Goody was educated at Bacon's College, Rotherhithe, where she was often in trouble and where she evidently learned very little. The school later defended itself from criticism that it was in some manner responsible for Goody's lack of general knowledge. On leaving school she became a dental nurse. By 2002 she was living in a flat in Bermondsey with her physically abusive boyfriend and her mother, both of whom were drug addicts. She had previously been evicted from a council flat in Rotherhithe for unpaid rent and was being prosecuted for unpaid council tax bills. It was at this point that she auditioned to appear in the third series of Channel 4's enormously popular television programme Big Brother, hoping to earn some money to pay off her debts.

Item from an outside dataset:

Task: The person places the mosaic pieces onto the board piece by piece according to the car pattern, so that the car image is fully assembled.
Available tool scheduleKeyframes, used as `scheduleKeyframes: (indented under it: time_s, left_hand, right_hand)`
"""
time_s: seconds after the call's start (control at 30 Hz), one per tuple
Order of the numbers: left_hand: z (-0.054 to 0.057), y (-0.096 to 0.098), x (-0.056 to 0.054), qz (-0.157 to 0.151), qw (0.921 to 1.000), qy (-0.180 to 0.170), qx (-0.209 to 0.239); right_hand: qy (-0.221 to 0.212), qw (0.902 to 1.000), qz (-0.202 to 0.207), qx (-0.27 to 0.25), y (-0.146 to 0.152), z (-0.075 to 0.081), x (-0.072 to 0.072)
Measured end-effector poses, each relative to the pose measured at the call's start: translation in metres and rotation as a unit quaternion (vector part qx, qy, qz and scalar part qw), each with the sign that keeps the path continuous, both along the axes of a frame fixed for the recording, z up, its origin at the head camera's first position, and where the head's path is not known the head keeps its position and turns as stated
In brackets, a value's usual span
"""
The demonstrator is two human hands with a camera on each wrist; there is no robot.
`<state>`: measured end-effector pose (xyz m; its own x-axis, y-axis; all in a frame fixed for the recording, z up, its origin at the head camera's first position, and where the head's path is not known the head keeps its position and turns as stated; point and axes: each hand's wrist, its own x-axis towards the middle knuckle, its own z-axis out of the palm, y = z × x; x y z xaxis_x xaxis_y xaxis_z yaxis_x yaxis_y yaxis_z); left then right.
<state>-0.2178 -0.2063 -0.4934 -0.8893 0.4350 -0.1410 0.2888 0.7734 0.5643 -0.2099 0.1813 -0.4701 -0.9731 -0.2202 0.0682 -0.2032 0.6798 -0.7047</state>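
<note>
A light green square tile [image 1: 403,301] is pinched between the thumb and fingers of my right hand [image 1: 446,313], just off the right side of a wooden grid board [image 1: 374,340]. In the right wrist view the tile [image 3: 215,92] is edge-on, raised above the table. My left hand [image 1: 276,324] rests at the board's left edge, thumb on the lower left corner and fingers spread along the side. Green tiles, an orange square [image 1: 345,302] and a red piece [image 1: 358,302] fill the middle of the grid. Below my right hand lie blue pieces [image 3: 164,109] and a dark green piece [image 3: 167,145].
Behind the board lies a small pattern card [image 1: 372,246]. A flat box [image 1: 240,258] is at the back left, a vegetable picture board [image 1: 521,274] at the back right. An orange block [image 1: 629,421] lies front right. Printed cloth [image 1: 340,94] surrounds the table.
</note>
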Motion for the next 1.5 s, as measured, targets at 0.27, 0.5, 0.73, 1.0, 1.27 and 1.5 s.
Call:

Big Brother brought together a variety of mainly young men and women from diverse backgrounds to live together for several weeks in the Big Brother house, in essence a large television studio, where they were instructed by an Orwellian voice, 'Big Brother', to perform various (sometimes ludicrous) tasks, and where every aspect of their lives together was filmed and broadcast for the delectation of a mass audience. The residents' habits and interactions would, it was intended, lead both to petty controversies and frictions and to amorous encounters. At the end of each week the television audience was invited to vote for the ejection of one of two inmates (previously nominated by their fellow inmates) until, at the climax, a 'winner' emerged from the house, blinking in a thousand flashes of press photography. Known by the generic term 'reality TV', in that the cameras probed every aspect of daily life inside the house, in fact it bore no relation whatsoever to daily reality as lived in Britain in the first decade of the twenty-first century.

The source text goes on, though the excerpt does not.